Nandini: I was trying to explain this to someone who lives in Vietnam and is tired of dealing with street harassment there – to the extent that she called it racism against white women. This friend of mine is pretty feminist, and I sympathized with her completely about the street harassment but had to really break it down that THIS is sexism and THAT is racism and street harassment ain’t THAT.
Bani: That is some basic shit.
Finally, I wanted to revisit the convo that linked us up in the first place. We came into contact after I posted Teaching English in China while Black, and felt some sorta way about it. Mostly because linguistic imperialism really saddens me when a person of color engages in it and that person has US privilege and doesn’t take that into account, at all. You responded by rightly pointing out the Orientalism in the article.
Nandini: Yes, I was wishing she would just come right out and say this is racist and NOT excusable. All through the article, though, she didn’t say that. Which I sympathize with, she was in a tough situation and I think she was trying to acknowledge her first world privilege in this way, by downplaying the fact that these third-worlders had some kind of power over her. It was as if she couldn’t bring herself to believe this is possible, because she was so ensconsed in her view of “I am superior to these people, and I am here to teach them things.”
I wish that when western feminists speak of intersectionality, they would speak more of first world privilege, orientalism, and the global South. I wish we would discuss the ways in which it especially benefits USA to be the cultural center of the world.
As for travelers of color from first world countries, I really do have a lot of sympathy for the impossible bind that many of them find themselves in, and most never suspect they will ever experience these things. There are so many blogs – google “black guy in Japan” – about the utter shock and horror at the racism they experience outside of USA. I feel for them.
But they’re also usually in the business of modern day colonialism. Which they don’t see anything wrong with, and maybe in capitalistic terms they’re right, but it’s hard to sympathize when those who are willingly cogs in the machine of wiping indigenous cultures and languages out. At the end of the day they are still US Americans, and they carry cultural hegemony with them. When they travel somewhere to teach rather than learn, the thing they are teaching is US supremacy.
Bani: Starting a dialogue on that is tough, because there are many travelers of color, but not A TON, and when we feel empowered to talk on that – I mean a lot of folks my age, on social media – it’s with this double sense of entitlement. I should be able to go where I want, etc. So how do we approach places with the fullness of our identities?

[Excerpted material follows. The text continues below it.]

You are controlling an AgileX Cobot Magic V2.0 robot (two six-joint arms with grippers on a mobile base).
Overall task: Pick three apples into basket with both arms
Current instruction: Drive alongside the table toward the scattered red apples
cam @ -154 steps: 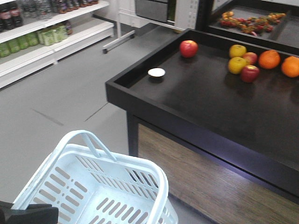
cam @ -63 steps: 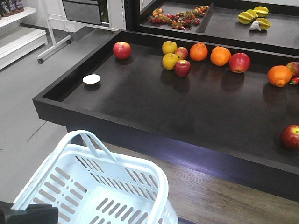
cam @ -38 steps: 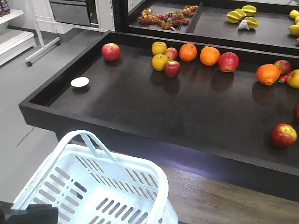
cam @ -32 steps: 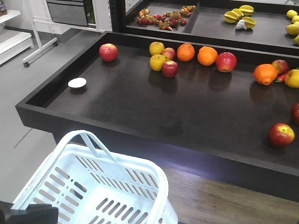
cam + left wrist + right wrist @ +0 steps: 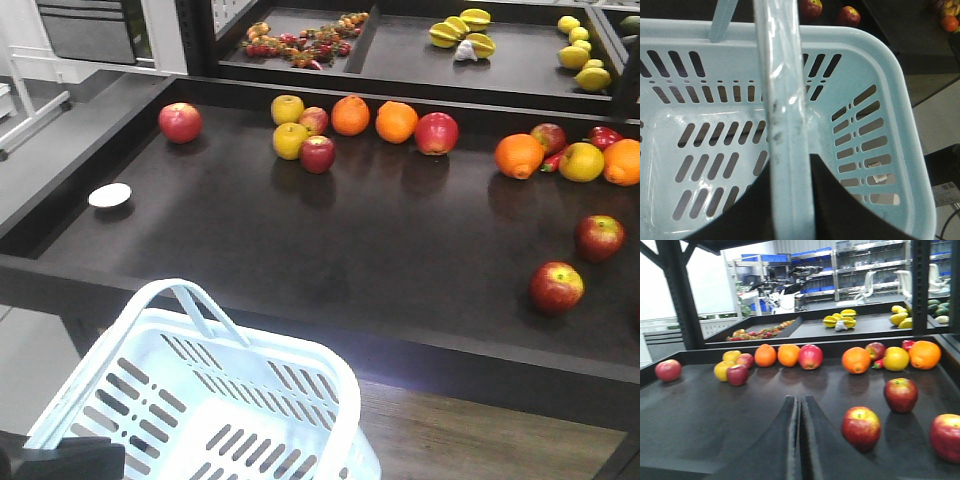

When we travel somewhere, we take all that shit with us. We don’t leave anything behind. Our identities travel with us. I wonder how travel can change our identities, especially what and how we think about them.
Nandini: That identity bit, right here in the feels. To travel is to lose your fixed identity.
I think as travelers we have a responsibility to read native voices, make ourselves familiar with context and history and culture before any significant travel. As first world travelers we need to be careful not to participate in neo-colonialism.
If first world people traveled for the reasons and with the attitude that third world people do – not for the romance of living an “authentic” noble-savage life, or for the sake of writing a book about how quaint “those people are”, or to teach them how to speak and think and live like first worlders. If, instead, first world travelers went consciously for (responsible) personal pleasure, or to learn something, or to earn a living. We would travel with arms stretched out for alms, conscious that we are in this to take more than we can hope to give, conscious that this means we humble ourselves. I think that would be the first step away from a neo-colonialist mindset. Away from entitlement and towards honoring the people of the places we travel to.